5 Natural Remedies for Electrolyte Imbalance

by Sukhsatej Batra, Ph. D June 18, 2020

Intense workouts can often make you feel tired and dehydrated even though you hydrate yourself by drinking plenty of water. The reason you feel this way is because you don't only lose water when you sweat but some important electrolytes as well. Another way many become electrolyte-depleted is through dietary changes.  For instance, on the ketogenic diet, as carb intake decreases, electrolytes are increasingly excreted from the body in urine. And when you drink water, you are replenishing the water you lost but not the electrolytes, which can change the concentration of electrolytes in your body. Any deviation in serum electrolyte levels, whether above or below normal electrolyte levels, causes electrolyte imbalance and results in many different symptoms, some of which include weakness, fatigue, nausea, headaches, and difficulty in sleeping.

You have heard that sports drinks can help restore electrolyte imbalance and probably have a vague idea of what it means because you hear about it so often. But what exactly are electrolytes and why do we need them? How can they be so important that you have symptoms of electrolyte imbalance after working out for a short time? What are normal electrolyte levels and how do you test for electrolyte imbalance? And most importantly, are there any natural remedies for electrolyte imbalance?  If these are some questions you have about electrolyte imbalance, keep reading for answers to these questions and to learn more about electrolytes.

What are electrolytes?

Simply put, electrolytes are minerals that conduct electricity when dissolved in water. While there are many minerals present in the body in different forms, the minerals dissolved in the body's fluids like blood, sweat and urine, form electrolytes that are either positively or negatively charged ions. Some of the most important electrolytes in nutrition are:

  • Sodium
  • Potassium
  • Chloride
  • Bicarbonate
  • Calcium
  • Magnesium
  • Phosphate

 Electrolyte solutions are present both inside and outside the cells where they perform several critical roles such as balance the amount of water in the body, regulate blood pressure, transmit nerve impulses, enable muscle contraction, maintain a healthy pH, and are even responsible for normal contraction and relaxation of the heart. These functions are carried out when electrolytes are present within a normal range in the body fluids. However, a shift in normal levels of one or more of these electrolytes can cause electrolyte imbalance and affect any one or more of these vital functions, which, over time, can lead to health complications. (1,2)

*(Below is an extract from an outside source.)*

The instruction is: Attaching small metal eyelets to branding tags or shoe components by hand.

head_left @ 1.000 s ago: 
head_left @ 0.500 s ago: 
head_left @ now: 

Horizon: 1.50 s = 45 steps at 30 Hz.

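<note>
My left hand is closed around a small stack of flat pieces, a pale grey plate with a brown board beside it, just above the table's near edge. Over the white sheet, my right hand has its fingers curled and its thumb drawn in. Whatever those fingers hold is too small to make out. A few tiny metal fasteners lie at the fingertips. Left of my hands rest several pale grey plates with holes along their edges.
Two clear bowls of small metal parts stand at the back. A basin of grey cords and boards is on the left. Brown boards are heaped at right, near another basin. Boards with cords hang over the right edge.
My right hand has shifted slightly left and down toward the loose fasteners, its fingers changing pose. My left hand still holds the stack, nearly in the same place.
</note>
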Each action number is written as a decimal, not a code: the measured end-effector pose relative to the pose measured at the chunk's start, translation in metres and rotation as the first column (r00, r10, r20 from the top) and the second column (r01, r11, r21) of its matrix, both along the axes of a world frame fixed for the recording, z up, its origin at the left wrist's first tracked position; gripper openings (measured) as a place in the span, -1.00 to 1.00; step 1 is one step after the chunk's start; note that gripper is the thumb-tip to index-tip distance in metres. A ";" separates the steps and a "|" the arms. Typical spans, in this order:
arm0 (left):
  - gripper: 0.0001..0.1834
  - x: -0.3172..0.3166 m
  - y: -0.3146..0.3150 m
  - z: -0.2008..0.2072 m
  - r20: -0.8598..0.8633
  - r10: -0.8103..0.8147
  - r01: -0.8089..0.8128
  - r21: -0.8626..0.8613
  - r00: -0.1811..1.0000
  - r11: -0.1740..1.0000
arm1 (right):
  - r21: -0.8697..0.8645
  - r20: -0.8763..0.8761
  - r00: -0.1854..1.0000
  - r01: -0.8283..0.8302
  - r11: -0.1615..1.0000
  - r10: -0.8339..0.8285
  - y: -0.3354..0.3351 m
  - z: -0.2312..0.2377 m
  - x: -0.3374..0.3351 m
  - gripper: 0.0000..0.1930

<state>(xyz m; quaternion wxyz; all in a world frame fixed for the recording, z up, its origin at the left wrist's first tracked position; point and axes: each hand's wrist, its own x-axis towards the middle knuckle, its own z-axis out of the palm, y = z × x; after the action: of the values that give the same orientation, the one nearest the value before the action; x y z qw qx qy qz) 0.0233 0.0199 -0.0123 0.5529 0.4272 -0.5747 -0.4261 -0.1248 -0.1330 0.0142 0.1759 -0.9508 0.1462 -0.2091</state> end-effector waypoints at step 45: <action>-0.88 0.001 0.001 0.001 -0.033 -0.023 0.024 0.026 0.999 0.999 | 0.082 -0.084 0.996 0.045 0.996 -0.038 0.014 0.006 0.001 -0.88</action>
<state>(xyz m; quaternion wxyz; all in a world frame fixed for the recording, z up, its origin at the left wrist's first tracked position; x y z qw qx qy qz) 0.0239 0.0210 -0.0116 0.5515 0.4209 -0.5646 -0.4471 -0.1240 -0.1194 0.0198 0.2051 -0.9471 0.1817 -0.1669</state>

How to test for electrolyte imbalance?

Levels of electrolytes in the body are determined by a blood test called the serum electrolyte panel or the electrolyte panel that measures the level of four electrolytes - sodium, chloride, potassium, and bicarbonate in serum. (3, 4) Another test, the anion gap blood test, based on the results of the serum electrolyte panel measures the gap between the negatively charged and positively charges electrolytes. This test determines if there is an acid/base imbalance of electrolytes or in other words, indicates if blood acidity is above or below the normal reference range. (5)

What are normal electrolyte levels?

According to the Mayo Clinic, normal electrolyte levels and anion gap for adults should fall between the following reference values (3):

  • Sodium:135 to 145 mmol/L
  • Potassium: 3.6 to 5.2 mmol/L
  • Chloride: 98 to 107 mmol/L
  • Bicarbonate: 22 to 29 mmol/L
  • Anion Gap: 7 to 15

If values for any one of these electrolytes are outside their set range, it can cause electrolyte imbalance.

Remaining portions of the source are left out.